After a review of the audio transcript of the hearings, the court’s pro-abortion members, as expected, asked questions designed to poke holes in Solicitor General Paul Clement’s case.

Justices John Paul Stevens, David Souter, Ruth Bader Ginsburg and Stephen Breyer all sounded skeptical about departing from their previous ruling in the 2000 case on Nebraska’s ban and ruling a partial-birth abortion prohibition constitutional this time.

On the court’s pro-life side, Justice Clarence Thomas, who supported Nebraska’s ban in the previous case, was absent due to an illness.

But of the remaining judges, only Chief Justice John Roberts said much. His questions made it appear he believed the law should be upheld.

At one point, pro-abortion lawyer Priscilla Smith claimed Congress’s findings that the procedure is never medically necessary were "simply unreasonable" and should carry no legal weight.

Roberts disagreed and asked Smith if the "marginal benefit in safety" from using the partial-birth abortion procedure is "enough to override the state’s articulated interest?"

Kennedy had asked Smith earlier how often the partial-birth abortion procedure was medically needed and Smith admitted there are no statistics showing that.

Roberts played on that point several times during the debate and told Smith "we don’t have any record evidence about how often the complications arise, so it’s hard to get a handle on exactly what the difference is in terms of safety."

Meanwhile, new Justice Samuel Alito sat through the two hour hearing without saying anything.

Alito ruled previously on a partial-birth abortion ban when he served on the appeals court and he participated in a three judge panel that overturned a New Jersey partial-birth abortion ban.

Alito voted with the majority to overturn the ban, but the lead judge waited to rule in the case until the Supreme Court issued its decision on the Nebraska statute. Having to follow Supreme Court precedent, he determined the ban was unconstitutional but chided his colleagues for waiting to make a decision until the high court weighed in — making it appear he would have voted to uphold the state ban if no high court precedent existed.

Antonin Scalia did not say much during the hearings, but his public comments in two recent forums leave little doubt where the venerable justice stands. He has made it clear he doesn’t think the Supreme Court should be interfering when it comes to legislative decisions on abortion.

As one of the four justices who voted to uphold the Nebraska partial-birth abortion ban, there’s every reason to believe he will come to the same conclusion about the Congressional law.

That leaves Justice Anthony Kennedy — who issued a stern dissent in 2000 backing the partial-birth abortion statute and describing the abortion procedure as "abhorrent" — as the key figure in the case.

He did not tip his hand and appeared to take both sides during the questioning.

He repeated one concern he had in the Nebraska ban when he told Smith, "Your argument is that there is always a constitutional right to use what the physician thinks is the safest procedure," implying he disagreed.

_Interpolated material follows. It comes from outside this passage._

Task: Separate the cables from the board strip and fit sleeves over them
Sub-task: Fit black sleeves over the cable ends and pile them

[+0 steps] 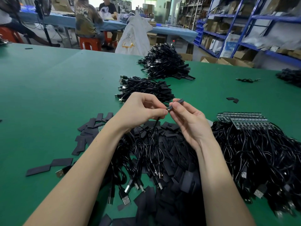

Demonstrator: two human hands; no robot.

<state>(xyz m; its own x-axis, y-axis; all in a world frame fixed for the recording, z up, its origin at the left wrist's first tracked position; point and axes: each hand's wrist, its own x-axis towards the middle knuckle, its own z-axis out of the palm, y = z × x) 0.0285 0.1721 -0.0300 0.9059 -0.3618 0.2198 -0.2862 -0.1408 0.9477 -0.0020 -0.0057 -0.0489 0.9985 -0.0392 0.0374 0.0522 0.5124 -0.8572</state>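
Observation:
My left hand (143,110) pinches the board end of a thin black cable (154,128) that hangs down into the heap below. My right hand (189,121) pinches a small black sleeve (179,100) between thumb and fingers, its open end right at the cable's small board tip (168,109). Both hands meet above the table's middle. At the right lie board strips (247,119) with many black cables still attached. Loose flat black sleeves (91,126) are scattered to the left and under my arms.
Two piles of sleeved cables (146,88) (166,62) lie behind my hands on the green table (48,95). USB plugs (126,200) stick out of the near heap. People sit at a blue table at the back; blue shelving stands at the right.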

But later, he expressed his worry that there may be an occasion when a partial-birth abortion is medically necessary even though most doctors don’t agree the three-day-long abortion procedure is every called for to protect a woman’s health.

Clement made that point clear when he told the court "partial birth abortions were never medically necessary, and that safe alternatives were always available such that no woman would be prevented from terminating her pregnancy."

Kennedy seemed to agree with that analysis and said partial-birth abortions might be "purely elective and not medically necessary."